Starting at the line that contains "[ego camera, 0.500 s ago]", print each line exactly through the end of the listing. Skip any pictures and add nothing.
——————————
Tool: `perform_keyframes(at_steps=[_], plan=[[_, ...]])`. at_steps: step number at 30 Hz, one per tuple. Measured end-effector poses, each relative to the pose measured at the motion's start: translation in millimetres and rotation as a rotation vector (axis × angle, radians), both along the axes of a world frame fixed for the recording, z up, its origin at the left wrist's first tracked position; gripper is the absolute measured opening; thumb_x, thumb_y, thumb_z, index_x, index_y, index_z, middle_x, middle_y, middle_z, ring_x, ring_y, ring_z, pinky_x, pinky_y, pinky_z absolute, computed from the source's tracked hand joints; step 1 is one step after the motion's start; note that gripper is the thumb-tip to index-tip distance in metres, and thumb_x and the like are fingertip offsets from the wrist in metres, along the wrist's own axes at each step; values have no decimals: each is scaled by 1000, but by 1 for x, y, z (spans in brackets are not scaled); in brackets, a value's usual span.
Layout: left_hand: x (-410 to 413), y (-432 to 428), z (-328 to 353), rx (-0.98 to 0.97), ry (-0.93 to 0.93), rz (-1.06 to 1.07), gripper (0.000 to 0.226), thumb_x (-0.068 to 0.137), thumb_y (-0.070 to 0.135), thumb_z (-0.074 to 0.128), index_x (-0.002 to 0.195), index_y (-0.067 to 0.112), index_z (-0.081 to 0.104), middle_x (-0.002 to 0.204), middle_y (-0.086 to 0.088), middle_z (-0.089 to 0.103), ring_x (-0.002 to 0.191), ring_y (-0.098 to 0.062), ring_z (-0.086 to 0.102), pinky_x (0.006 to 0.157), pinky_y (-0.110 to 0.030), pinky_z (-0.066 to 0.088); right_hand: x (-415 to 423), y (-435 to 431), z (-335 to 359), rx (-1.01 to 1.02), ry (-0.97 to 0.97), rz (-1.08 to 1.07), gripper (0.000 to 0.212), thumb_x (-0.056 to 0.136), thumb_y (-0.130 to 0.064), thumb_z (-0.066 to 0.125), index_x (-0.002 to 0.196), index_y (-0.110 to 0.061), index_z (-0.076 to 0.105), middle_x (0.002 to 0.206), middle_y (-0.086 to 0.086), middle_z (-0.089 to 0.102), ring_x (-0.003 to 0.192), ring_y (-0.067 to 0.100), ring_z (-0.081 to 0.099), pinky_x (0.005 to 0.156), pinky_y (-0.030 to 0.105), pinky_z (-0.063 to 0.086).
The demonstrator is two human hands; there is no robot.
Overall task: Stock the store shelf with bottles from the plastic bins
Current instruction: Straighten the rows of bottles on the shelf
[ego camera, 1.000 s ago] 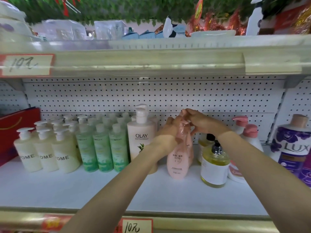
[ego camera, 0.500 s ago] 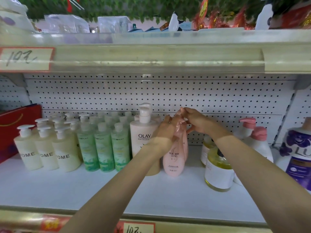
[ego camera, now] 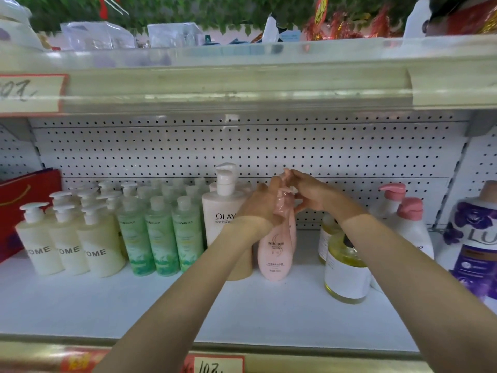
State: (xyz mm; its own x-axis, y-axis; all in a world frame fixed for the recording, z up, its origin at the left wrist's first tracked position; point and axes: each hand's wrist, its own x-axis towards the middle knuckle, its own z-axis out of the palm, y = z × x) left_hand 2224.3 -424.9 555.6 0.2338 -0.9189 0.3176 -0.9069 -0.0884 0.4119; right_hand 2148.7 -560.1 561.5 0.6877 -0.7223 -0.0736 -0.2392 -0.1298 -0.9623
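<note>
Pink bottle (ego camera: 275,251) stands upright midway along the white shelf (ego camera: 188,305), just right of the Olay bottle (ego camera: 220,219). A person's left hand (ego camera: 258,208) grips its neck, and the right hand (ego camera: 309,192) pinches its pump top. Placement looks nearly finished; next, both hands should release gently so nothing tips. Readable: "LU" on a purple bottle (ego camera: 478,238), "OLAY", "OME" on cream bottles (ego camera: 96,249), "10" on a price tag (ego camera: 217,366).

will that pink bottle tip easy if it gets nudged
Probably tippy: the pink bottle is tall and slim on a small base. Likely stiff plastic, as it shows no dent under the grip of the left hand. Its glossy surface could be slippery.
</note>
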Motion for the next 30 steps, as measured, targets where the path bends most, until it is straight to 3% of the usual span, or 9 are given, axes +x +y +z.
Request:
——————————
Written reply:
[ego camera, 0.500 s ago] 
[ego camera, now] 
State: (xyz mm; its own x-axis, y-axis; all in a world frame fixed for the recording, z up, its origin at the left wrist's first tracked position; point and axes: each hand's wrist, its own x-axis towards the middle knuckle, its own z-axis out of the palm, y = z × x) left_hand 2224.3 -424.9 555.6 0.2338 -0.9189 0.3176 -0.9069 -0.0884 0.4119; right_hand 2148.7 -560.1 561.5 0.6877 -0.7223 -0.0736 -0.2392 -0.1298 -0.9623
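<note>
Pink bottle (ego camera: 275,251) stands upright midway along the white shelf (ego camera: 188,305), just right of the Olay bottle (ego camera: 220,219). A person's left hand (ego camera: 258,208) grips its neck, and the right hand (ego camera: 309,192) pinches its pump top. Placement looks nearly finished; next, both hands should release gently so nothing tips. Readable: "LU" on a purple bottle (ego camera: 478,238), "OLAY", "OME" on cream bottles (ego camera: 96,249), "10" on a price tag (ego camera: 217,366).

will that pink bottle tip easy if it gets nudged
Probably tippy: the pink bottle is tall and slim on a small base. Likely stiff plastic, as it shows no dent under the grip of the left hand. Its glossy surface could be slippery.
</note>
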Motion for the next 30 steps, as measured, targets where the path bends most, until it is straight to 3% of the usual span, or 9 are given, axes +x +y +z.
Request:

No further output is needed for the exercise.